• _TO DO_
Filter the listing below down to the lines holding the word "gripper", and copy those lines.

• _DATA SEGMENT_
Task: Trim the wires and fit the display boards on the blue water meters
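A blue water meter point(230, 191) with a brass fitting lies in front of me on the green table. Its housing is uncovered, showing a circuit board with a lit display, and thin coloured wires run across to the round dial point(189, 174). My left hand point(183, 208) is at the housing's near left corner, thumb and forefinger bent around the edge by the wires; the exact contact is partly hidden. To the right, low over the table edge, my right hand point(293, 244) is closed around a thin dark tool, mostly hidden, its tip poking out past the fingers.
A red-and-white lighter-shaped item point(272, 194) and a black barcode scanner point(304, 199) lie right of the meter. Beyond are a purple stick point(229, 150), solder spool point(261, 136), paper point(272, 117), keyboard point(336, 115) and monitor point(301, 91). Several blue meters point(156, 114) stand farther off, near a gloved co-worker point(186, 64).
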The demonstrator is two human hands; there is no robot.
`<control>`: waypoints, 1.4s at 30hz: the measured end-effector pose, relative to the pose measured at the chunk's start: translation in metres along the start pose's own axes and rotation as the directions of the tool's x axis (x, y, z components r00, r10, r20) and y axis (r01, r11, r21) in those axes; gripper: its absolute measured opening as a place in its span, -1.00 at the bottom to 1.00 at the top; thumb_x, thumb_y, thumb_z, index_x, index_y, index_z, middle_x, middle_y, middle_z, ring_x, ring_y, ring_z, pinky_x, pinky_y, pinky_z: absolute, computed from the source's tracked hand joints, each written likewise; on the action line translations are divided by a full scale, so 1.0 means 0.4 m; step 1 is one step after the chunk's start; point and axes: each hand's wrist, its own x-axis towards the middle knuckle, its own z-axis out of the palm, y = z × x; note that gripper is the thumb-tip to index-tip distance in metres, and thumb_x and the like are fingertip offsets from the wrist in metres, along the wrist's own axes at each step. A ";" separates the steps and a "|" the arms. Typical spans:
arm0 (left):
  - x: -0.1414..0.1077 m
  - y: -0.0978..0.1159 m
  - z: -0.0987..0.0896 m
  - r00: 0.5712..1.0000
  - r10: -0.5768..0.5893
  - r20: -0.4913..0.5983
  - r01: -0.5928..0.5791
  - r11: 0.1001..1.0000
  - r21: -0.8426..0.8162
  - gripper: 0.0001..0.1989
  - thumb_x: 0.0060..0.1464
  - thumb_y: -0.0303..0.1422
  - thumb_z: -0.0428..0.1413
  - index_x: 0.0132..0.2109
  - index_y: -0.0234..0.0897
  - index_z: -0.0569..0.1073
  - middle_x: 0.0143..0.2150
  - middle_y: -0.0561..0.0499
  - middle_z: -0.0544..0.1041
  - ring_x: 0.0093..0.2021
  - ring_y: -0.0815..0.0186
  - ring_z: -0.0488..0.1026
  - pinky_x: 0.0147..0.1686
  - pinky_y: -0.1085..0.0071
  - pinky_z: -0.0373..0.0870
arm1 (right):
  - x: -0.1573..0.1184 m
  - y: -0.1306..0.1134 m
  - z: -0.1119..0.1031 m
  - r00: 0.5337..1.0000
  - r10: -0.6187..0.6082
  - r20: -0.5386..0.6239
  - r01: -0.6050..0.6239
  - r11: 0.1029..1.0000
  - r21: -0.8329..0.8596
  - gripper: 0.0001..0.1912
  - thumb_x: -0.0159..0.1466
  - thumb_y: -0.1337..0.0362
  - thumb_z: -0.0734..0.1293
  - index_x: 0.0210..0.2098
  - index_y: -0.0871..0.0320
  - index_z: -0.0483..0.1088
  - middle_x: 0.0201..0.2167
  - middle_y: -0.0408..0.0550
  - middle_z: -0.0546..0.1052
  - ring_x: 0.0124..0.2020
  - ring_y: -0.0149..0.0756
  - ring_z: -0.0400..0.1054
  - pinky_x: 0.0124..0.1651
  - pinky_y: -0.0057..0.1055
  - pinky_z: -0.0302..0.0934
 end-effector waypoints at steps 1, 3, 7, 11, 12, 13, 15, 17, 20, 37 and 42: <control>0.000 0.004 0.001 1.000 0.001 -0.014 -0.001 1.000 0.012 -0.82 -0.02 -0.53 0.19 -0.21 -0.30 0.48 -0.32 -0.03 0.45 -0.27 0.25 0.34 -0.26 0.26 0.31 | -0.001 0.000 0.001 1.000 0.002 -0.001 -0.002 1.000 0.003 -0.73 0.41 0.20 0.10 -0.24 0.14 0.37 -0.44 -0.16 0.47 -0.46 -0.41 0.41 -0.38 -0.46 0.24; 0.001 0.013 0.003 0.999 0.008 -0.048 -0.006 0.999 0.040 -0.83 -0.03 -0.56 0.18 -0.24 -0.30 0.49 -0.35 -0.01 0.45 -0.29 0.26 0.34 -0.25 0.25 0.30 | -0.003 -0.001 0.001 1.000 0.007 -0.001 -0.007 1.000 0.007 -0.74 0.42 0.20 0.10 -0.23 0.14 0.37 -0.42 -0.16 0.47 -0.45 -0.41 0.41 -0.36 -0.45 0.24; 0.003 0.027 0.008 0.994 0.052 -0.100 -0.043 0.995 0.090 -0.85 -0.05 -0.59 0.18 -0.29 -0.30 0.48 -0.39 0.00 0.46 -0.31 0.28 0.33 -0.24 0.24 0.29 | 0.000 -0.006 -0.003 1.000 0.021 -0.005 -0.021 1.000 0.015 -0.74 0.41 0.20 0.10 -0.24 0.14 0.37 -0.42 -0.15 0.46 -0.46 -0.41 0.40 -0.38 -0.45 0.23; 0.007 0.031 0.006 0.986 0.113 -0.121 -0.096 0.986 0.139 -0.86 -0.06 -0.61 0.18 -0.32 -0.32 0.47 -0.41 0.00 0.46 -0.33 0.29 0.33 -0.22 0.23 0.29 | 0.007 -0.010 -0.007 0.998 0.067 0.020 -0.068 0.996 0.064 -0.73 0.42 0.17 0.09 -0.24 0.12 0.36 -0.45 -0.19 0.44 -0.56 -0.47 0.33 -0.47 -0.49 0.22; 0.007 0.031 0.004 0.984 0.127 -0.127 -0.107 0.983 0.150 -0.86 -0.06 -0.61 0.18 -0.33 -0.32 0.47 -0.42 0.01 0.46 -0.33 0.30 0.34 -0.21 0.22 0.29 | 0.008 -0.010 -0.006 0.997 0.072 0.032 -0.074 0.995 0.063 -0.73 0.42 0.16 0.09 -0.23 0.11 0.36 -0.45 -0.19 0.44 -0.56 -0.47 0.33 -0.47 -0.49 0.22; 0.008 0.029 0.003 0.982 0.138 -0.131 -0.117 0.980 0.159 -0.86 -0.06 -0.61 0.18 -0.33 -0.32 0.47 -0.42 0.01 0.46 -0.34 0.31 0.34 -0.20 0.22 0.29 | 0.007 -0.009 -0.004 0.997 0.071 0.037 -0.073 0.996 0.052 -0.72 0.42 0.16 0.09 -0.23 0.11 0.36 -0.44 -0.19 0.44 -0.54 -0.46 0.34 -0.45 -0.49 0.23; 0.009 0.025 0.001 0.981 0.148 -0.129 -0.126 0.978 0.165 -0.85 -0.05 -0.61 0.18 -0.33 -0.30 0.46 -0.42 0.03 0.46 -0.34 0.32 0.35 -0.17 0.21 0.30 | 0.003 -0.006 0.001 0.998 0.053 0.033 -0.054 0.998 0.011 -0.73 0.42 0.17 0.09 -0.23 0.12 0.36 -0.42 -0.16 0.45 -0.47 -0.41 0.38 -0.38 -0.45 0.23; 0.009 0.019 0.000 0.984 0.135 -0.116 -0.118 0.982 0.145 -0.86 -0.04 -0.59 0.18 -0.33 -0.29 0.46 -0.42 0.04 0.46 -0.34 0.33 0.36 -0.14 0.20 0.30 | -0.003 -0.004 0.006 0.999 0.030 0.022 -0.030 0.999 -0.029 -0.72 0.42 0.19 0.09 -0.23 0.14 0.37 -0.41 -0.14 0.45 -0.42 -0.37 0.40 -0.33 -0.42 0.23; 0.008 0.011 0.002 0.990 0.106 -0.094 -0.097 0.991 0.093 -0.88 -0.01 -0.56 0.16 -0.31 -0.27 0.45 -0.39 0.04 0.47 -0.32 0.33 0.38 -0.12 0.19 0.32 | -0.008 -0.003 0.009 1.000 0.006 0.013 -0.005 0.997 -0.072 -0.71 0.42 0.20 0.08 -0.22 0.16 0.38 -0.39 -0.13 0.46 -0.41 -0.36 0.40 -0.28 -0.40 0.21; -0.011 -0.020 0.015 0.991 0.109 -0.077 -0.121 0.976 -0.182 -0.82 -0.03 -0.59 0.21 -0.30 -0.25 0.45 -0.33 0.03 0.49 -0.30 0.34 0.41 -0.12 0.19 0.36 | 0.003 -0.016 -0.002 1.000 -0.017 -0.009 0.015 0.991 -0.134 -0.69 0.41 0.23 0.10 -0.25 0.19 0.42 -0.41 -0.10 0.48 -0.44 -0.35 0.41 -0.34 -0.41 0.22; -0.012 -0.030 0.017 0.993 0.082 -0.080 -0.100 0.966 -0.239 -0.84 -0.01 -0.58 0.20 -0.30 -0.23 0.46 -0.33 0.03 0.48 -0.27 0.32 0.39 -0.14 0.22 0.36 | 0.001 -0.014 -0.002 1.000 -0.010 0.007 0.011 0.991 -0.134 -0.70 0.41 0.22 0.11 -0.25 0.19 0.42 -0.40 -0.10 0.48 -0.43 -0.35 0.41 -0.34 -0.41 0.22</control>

• _RESPONSE_
`<control>`: waypoints, 1.4s at 30hz: the measured end-effector pose, relative to the pose measured at the chunk's start: translation in metres along the start pose's own axes and rotation as the directions of the tool's x axis (x, y, z components r00, r10, r20) and y axis (r01, r11, r21) in those axes; gripper: its absolute measured opening as a place in its span, -1.00 at the bottom to 1.00 at the top; thumb_x, thumb_y, thumb_z, index_x, index_y, index_z, middle_x, middle_y, middle_z, ring_x, ring_y, ring_z, pinky_x, pinky_y, pinky_z: absolute, computed from the source's tracked hand joints, each written likewise; on the action line translations are divided by a full scale, so 1.0 means 0.4 m; step 1 is one step after the chunk's start; point and axes: each hand's wrist, its own x-axis towards the middle knuckle, its own z-axis out of the palm, y = z × x; note that gripper is the thumb-tip to index-tip distance in metres, and thumb_x and the like are fingertip offsets from the wrist in metres, along the wrist's own axes at each step. A ";" separates the steps and a "|" the arms. Typical spans:
  - gripper: 0.0001..0.1989
  - gripper: 0.0001..0.1912

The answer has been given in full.